=== Begin Enclosure ===

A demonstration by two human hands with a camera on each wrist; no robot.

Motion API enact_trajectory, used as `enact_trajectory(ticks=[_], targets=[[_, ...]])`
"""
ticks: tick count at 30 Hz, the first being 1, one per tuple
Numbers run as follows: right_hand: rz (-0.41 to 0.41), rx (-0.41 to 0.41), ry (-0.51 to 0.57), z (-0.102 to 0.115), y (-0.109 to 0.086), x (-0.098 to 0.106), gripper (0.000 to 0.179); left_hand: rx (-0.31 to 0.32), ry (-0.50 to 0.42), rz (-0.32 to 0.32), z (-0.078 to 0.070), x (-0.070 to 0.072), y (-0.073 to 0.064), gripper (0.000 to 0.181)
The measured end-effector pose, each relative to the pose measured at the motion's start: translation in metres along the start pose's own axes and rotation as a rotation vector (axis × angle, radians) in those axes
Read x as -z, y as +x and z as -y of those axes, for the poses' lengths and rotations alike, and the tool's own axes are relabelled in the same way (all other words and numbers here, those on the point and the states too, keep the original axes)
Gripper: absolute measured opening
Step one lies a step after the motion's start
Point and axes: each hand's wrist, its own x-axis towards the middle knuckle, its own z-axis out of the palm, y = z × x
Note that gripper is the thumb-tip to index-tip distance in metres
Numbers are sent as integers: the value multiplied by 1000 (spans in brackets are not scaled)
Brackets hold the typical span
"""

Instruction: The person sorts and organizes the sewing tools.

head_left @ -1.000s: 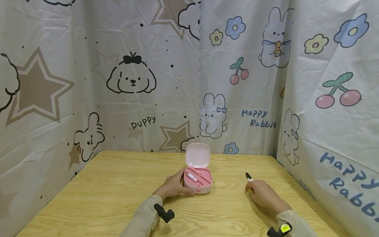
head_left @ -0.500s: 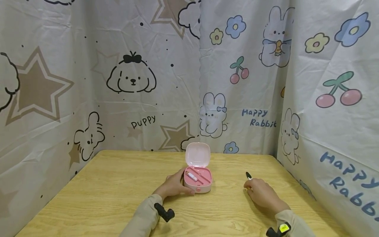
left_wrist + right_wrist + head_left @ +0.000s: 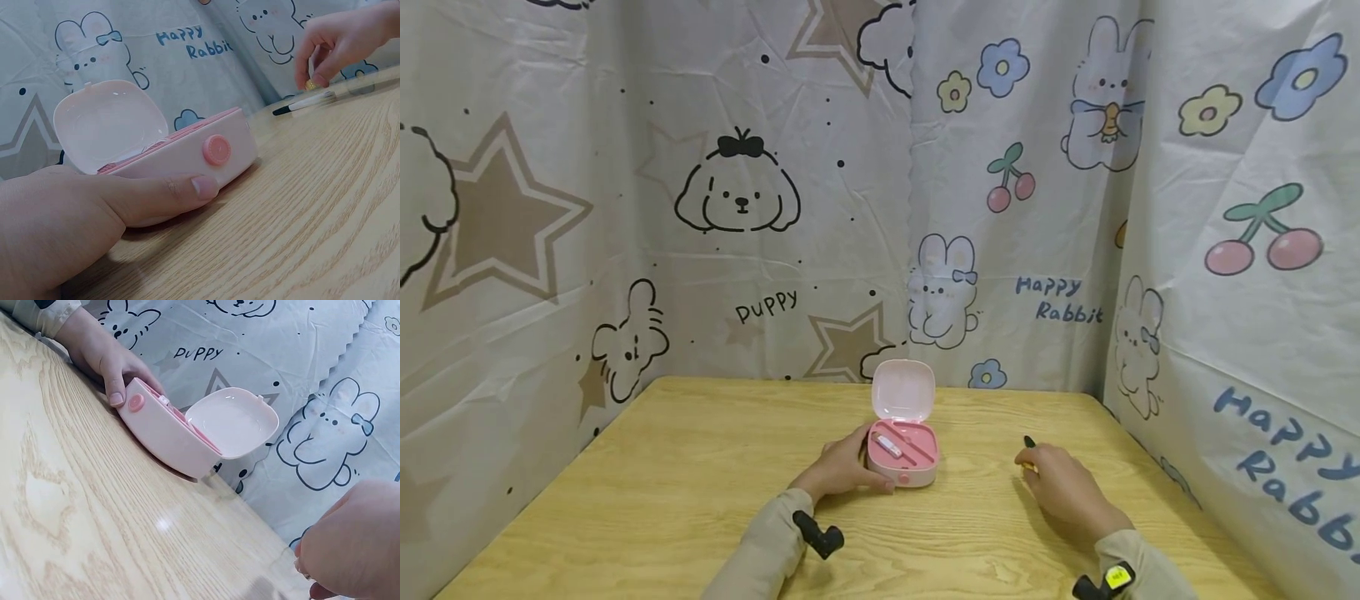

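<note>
My left hand (image 3: 844,468) grips the left side of a small pink jewelry box (image 3: 904,478), its thumb along the front near the round button. The box stands on the table with its lid (image 3: 903,390) raised. Inside, a small white tube (image 3: 888,446) lies slanting beside the pink dividers. To the right, my right hand (image 3: 1067,490) pinches a small gold-coloured piece (image 3: 310,84) between thumb and fingers; its exact kind I cannot tell. Just below those fingertips, in the left wrist view, a white pen (image 3: 306,103) with a black end lies on the table.
The wood-grain table (image 3: 700,467) spreads around both hands. A printed curtain (image 3: 737,275) hangs behind its back edge and along both sides. Black wrist cameras sit on both sleeves (image 3: 767,542).
My right hand has shifted slightly left and forward, covering more of the pen in the head view. The left hand and the box have stayed in place.
</note>
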Motion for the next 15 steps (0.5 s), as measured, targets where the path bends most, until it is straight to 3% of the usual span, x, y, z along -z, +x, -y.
enact_trajectory(ticks=[15], targets=[[-55,75,-19,6,12,7,18,7,17,-2,1,-1,2,116]])
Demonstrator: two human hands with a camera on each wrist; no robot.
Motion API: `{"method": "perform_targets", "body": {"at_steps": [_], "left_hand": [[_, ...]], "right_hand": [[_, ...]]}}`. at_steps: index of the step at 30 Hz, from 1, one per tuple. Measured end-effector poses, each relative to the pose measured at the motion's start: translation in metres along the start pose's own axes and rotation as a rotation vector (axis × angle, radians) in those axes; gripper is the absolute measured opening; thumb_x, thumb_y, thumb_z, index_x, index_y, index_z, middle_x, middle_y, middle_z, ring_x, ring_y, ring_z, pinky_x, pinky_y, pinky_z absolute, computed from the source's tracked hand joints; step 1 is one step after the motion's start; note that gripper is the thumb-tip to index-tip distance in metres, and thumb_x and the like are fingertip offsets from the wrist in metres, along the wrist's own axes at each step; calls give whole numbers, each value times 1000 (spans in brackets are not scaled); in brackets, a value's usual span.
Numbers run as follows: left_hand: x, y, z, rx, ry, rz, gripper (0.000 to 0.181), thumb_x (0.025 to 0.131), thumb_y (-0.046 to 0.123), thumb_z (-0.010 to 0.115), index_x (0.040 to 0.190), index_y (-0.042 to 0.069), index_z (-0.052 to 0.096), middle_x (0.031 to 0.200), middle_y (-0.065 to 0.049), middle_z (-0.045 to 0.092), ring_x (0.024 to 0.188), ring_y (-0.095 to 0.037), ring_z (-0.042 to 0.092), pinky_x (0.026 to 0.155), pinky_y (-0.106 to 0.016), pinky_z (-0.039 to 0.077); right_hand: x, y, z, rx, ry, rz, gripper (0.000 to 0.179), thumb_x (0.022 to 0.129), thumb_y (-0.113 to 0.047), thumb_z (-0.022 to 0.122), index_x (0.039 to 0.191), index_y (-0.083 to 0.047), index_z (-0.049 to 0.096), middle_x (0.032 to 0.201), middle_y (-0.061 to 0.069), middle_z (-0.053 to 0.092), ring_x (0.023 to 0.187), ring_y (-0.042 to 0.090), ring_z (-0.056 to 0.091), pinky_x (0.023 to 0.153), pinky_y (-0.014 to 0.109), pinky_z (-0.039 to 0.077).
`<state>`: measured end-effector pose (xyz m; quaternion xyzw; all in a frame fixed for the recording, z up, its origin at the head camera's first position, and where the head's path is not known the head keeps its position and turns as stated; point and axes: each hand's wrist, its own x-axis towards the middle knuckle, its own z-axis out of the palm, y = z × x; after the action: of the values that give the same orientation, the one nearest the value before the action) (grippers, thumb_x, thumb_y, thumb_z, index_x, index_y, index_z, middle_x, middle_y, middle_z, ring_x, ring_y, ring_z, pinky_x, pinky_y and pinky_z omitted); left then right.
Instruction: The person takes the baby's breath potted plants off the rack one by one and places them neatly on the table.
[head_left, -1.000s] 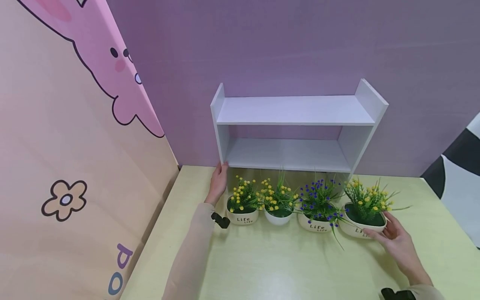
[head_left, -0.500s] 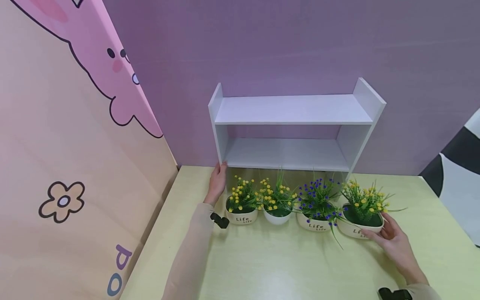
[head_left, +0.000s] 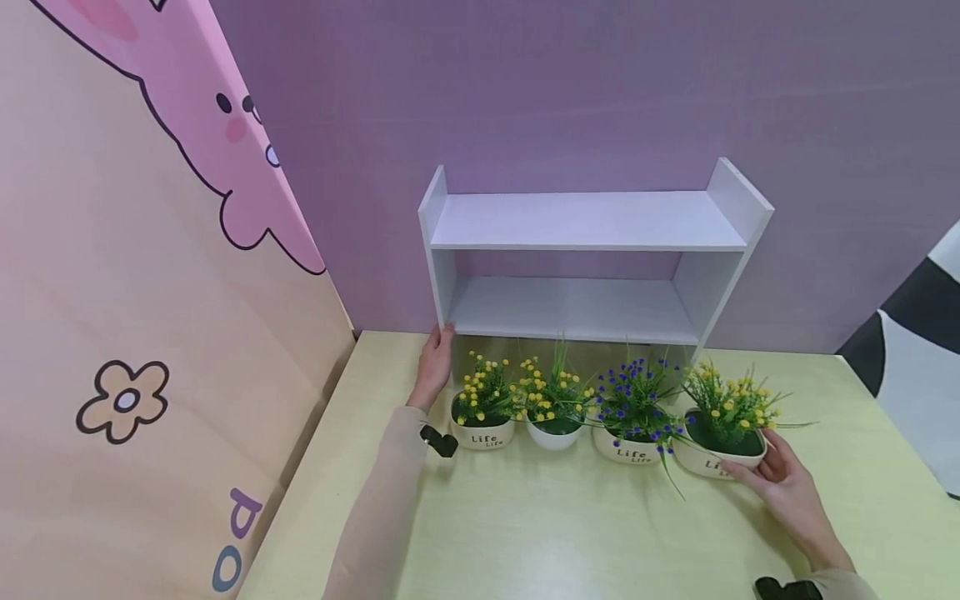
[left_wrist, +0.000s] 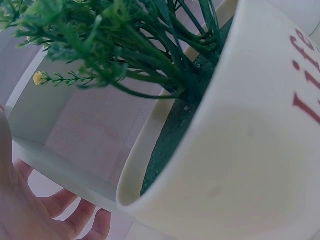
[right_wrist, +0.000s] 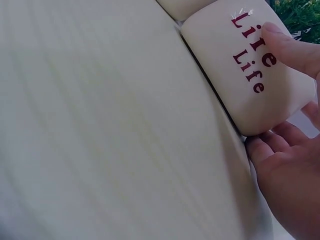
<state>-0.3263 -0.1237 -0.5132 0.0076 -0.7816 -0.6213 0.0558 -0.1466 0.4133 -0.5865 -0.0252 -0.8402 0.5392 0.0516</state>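
Observation:
My left hand (head_left: 431,367) grips the lower left side panel of a white two-tier shelf (head_left: 577,221). In the left wrist view, its fingers (left_wrist: 80,220) curl round the panel's far side. Beside that hand, a cream oval flowerpot (left_wrist: 235,155) lettered "Life" holds artificial yellow flowers. My right hand (head_left: 787,483) holds the rightmost flowerpot (head_left: 708,461), also with yellow flowers, between thumb and fingers. The right wrist view has the thumb on the lettered front of that pot (right_wrist: 240,75) and fingers at its end, near the base.
Between the end pots stand a round white pot (head_left: 555,437) of yellow flowers and an oval pot (head_left: 630,450) of blue ones. The row is in front of the shelf on a pale table (head_left: 570,533). A purple wall (head_left: 577,100) rises behind, a decorated wall (head_left: 172,292) at left.

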Motion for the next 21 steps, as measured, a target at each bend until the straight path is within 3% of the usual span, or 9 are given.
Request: {"method": "perform_targets", "body": {"at_steps": [3,10,18,21], "left_hand": [[0,1,0,4,1,-2,71,111,60,36,170,20,30,171,-15,39,158,-40,36,126,-68,30],[0,1,0,7,2,-7,71,111,61,36,170,20,31,171,-14,39,159,-40,36,126,-68,29],[-1,1,0,1,-4,-9,70,112,59,36,170,20,31,171,-14,38,159,-40,35,126,-69,29],[-1,1,0,-1,-4,-8,71,111,59,37,170,20,31,171,-15,39,158,-40,36,126,-69,29]], "right_hand": [[1,0,-1,31,-8,2,102,103,-11,72,172,-10,-3,171,8,29,112,-31,48,92,-1,43],[0,-3,-1,-17,-12,24,103,104,-19,72,172,-9,-6,168,37,21,109,-34,42,90,-3,40],[-1,-2,0,18,-10,3,101,104,-13,71,172,-7,-3,172,19,24,111,-33,45,93,-3,41],[-3,-3,0,11,-9,13,100,104,-15,71,173,-11,-2,172,18,25,112,-32,45,93,-2,41]]}}
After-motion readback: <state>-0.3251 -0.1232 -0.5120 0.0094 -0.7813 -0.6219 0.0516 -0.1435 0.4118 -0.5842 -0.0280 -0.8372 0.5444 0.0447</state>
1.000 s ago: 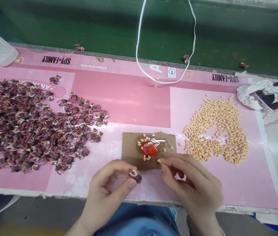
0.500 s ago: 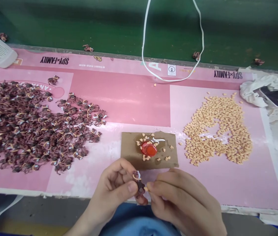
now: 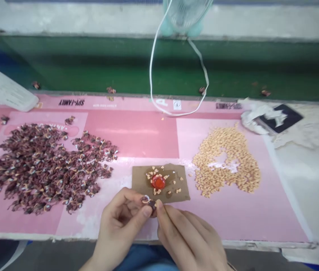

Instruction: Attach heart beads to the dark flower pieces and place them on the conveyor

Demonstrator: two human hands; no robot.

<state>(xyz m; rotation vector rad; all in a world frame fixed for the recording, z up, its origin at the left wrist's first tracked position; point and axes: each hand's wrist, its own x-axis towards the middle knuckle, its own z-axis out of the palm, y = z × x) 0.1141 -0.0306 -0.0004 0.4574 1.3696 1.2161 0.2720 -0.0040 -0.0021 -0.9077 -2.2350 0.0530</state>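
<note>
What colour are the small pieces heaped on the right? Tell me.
The small pieces are light orange-tan, seen best in the head view.

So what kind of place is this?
Probably a workshop or small factory. A big heap of small dark maroon pieces and a pile of tiny tan pieces lie on a pink-covered bench, with a wet-looking brown card between them.
</note>
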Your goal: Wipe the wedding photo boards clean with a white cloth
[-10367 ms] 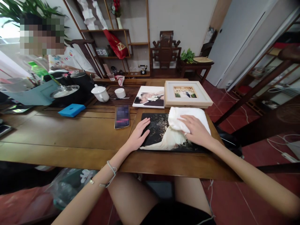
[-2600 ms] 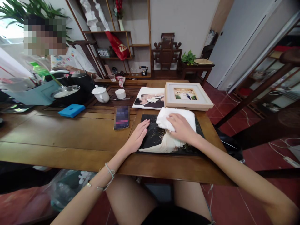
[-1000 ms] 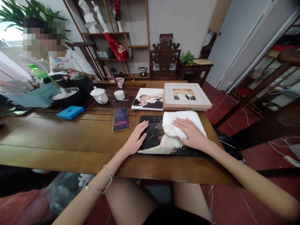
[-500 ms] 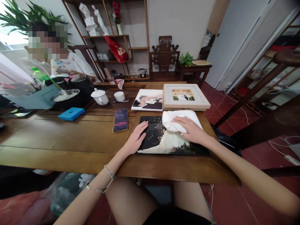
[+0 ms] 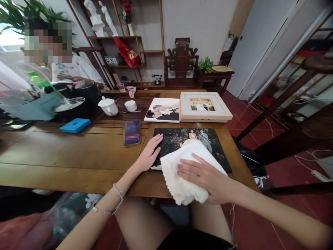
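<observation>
A dark photo panel (image 5: 171, 140) with a couple pictured on it lies flat near the table's front edge. My left hand (image 5: 151, 151) rests on its left edge, fingers stretched out and holding nothing. A white cloth (image 5: 173, 173) covers the panel's lower middle and hangs over its near edge. My right hand (image 5: 205, 177) has hold of the cloth from above, its fingers spread across it and the thumb hidden. Behind the panel lie a white photo print (image 5: 162, 116) and a pale wooden picture frame (image 5: 221, 113).
Left of the panel are a phone (image 5: 132, 132) and a blue block (image 5: 75, 125) on the wooden table (image 5: 65, 156). Farther back stand a lidded white cup (image 5: 108, 106), a small bowl (image 5: 130, 106) and dark pots (image 5: 87, 92). Another person (image 5: 78, 69) sits at the far left.
My right hand has drawn the cloth from the panel's upper right down toward me, past its near edge. The pictured couple is now uncovered. My left hand stays on the left edge.
</observation>
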`<state>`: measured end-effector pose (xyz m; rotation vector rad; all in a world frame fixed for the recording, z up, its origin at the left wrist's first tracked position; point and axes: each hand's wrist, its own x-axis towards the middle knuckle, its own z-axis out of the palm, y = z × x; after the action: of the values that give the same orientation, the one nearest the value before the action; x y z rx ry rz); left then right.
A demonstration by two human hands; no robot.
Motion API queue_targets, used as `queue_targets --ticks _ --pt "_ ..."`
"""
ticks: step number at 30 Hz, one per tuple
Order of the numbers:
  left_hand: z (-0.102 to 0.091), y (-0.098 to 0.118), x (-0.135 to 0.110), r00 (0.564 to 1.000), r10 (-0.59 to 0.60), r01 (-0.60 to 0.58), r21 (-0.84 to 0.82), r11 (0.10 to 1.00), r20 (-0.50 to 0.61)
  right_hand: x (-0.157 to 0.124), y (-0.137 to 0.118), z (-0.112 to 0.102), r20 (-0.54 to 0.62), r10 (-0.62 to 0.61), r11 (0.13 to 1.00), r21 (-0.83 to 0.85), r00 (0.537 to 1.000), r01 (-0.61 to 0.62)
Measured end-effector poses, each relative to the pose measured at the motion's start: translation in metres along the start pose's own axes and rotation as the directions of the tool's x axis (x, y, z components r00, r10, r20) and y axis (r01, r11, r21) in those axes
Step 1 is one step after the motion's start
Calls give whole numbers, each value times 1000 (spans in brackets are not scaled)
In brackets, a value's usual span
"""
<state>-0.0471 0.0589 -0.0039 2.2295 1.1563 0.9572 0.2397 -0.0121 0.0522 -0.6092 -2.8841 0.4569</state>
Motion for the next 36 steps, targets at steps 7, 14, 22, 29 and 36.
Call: queue_targets --ticks 7,14,22,29,36 --pt "-2 2 0 1000 -15 15 -3 1000 9 5 88 -18 -261 323 941 -10 910 -337" --pt "-1 2 0 1000 1 -1 2 1000 7 -45 84 -18 -300 436 879 -61 848 -473" --pt "0 1 1 1000 -4 4 -1 1000 1 -42 -14 -25 22 149 977 151 989 -151" --pt "-2 2 0 1000 -8 8 0 1000 12 -17 92 -34 -189 311 941 198 931 -274" --pt "-1 2 1 1000 2 -2 7 1000 7 -30 124 -22 -425 500 847 59 755 -528"
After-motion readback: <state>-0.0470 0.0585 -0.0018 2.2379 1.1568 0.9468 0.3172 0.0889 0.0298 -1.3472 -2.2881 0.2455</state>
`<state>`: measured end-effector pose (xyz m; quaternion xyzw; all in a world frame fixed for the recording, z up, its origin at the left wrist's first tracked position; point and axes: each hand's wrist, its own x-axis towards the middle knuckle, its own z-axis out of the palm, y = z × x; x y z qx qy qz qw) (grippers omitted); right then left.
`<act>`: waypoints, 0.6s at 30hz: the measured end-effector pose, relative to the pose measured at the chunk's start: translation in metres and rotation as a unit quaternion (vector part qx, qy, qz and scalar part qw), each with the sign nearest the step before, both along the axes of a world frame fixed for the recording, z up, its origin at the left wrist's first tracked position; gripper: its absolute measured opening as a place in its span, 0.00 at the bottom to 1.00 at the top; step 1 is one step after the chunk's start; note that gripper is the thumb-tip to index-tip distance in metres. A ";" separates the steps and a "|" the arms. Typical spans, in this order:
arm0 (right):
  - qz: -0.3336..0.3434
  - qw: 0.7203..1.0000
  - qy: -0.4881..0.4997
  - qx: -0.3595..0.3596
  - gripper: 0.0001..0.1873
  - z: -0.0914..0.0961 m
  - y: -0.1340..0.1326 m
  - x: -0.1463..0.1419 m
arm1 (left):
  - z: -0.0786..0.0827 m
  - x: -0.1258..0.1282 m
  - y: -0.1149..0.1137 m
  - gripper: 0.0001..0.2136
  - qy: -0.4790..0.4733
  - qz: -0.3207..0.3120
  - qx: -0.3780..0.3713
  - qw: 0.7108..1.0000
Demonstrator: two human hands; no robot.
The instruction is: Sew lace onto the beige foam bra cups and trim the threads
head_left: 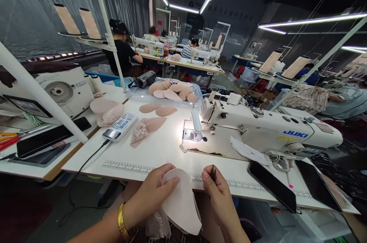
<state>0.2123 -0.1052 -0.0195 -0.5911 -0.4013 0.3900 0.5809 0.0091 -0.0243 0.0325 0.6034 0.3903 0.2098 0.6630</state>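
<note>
My left hand grips a pale beige bra cup over the table's front edge, thumb on its smooth face. Lace fabric hangs below that cup. To its right, the fingers of my right hand are closed around a small dark pointed tool, most of it hidden in the palm. A gap separates this hand from the cup. Further back on the white table, a lace-trimmed cup piece lies near two loose beige cups.
A JUKI sewing machine with its lamp lit stands at right. Two black phones lie before it. Left of centre is a white device with a cable. A clear bin holds several cups. Thread cones stand upper left; people work behind.
</note>
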 end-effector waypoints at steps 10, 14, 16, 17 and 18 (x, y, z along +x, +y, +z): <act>0.056 0.982 -0.179 -0.004 0.21 0.018 -0.001 -0.013 | -0.005 0.002 0.001 0.14 0.009 -0.006 0.017 1.000; 0.017 0.978 -0.210 0.001 0.21 0.021 -0.004 -0.002 | 0.001 0.000 0.002 0.14 0.027 0.003 0.026 0.999; 0.066 0.972 -0.226 -0.013 0.19 0.025 -0.007 -0.002 | 0.001 0.000 0.002 0.13 0.046 0.002 0.060 0.997; 0.087 0.967 -0.240 -0.016 0.16 0.026 -0.009 -0.003 | 0.001 0.000 0.002 0.13 0.056 0.000 0.081 0.995; 0.101 0.961 -0.257 -0.015 0.14 0.026 -0.010 -0.006 | 0.000 0.000 0.002 0.12 0.064 -0.003 0.100 0.993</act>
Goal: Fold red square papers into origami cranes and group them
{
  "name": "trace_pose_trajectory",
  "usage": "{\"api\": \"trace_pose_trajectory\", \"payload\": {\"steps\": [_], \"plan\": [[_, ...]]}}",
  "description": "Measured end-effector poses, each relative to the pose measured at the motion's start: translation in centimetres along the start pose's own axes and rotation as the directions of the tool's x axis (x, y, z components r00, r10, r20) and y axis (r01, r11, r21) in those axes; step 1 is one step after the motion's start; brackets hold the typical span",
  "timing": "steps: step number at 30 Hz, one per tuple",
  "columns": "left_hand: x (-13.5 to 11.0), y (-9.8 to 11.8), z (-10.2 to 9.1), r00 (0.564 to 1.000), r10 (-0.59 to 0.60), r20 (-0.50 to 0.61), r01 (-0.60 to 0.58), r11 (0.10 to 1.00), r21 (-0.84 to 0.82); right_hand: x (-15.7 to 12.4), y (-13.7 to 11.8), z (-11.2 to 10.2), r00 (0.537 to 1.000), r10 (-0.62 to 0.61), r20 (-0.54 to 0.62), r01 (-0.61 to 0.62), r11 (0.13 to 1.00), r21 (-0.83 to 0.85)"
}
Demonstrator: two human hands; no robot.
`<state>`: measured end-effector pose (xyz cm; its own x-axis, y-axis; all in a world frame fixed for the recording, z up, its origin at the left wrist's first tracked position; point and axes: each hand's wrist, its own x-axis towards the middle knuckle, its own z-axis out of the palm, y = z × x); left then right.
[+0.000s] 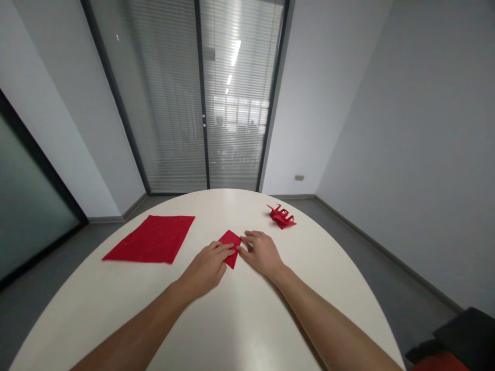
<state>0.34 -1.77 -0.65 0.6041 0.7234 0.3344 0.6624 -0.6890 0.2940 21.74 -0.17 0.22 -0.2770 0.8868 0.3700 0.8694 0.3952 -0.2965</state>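
A small folded piece of red paper [230,246] lies on the round white table [232,319] between my hands. My left hand [207,267] rests palm down with its fingertips pressed on the paper's left side. My right hand [261,252] lies flat at the paper's right edge, with its fingertips touching that edge. Both hands press the paper flat against the table rather than lifting it.
A stack of flat red paper sheets [151,239] lies to the left. A folded red paper figure [281,216] stands at the far right of the table. Blinds cover a glass door [201,98] behind. A dark chair [460,335] sits at the lower right.
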Motion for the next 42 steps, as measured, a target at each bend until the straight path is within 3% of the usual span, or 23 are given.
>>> {"api": "trace_pose_trajectory", "payload": {"steps": [4,18,28,35,42], "plan": [[0.02,0.03,-0.03,1.0,0.003,0.0,-0.003,1.0,0.01,0.09,0.01,0.06,1.0,-0.01,-0.028,0.011,1.0,0.022],[0.13,0.15,-0.11,1.0,-0.017,0.02,0.016,1.0,0.019,-0.23,-0.27,0.13,0.999,-0.03,0.038,0.031,0.999,-0.034],[0.08,0.47,-0.16,0.991,-0.124,-0.05,0.13,0.979,0.159,-0.25,-0.04,0.39,0.967,-0.252,0.047,0.248,0.966,0.074],[0.12,0.12,0.17,0.985,-0.131,-0.111,0.146,0.98,0.138,-0.22,-0.53,0.13,0.939,-0.344,0.006,0.34,0.93,0.137],[-0.01,-0.23,0.56,0.981,-0.11,-0.158,0.131,0.982,0.133,-0.11,0.39,0.58,0.958,-0.285,-0.039,0.287,0.954,0.085]]}}
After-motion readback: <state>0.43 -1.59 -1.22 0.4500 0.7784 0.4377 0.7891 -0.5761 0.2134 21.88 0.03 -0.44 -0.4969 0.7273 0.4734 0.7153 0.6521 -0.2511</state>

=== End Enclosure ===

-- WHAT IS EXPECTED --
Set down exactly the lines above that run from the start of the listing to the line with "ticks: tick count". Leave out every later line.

-- PROBLEM SOLUTION --
A demonstration by two human hands with a camera on each wrist; no robot.

Motion API enact_trajectory, used as `enact_trajectory(ticks=[_], targets=[[_, ...]])`
"""
ticks: tick count at 30 Hz, the first being 1, one per tuple

No further output is required, since the answer is complete.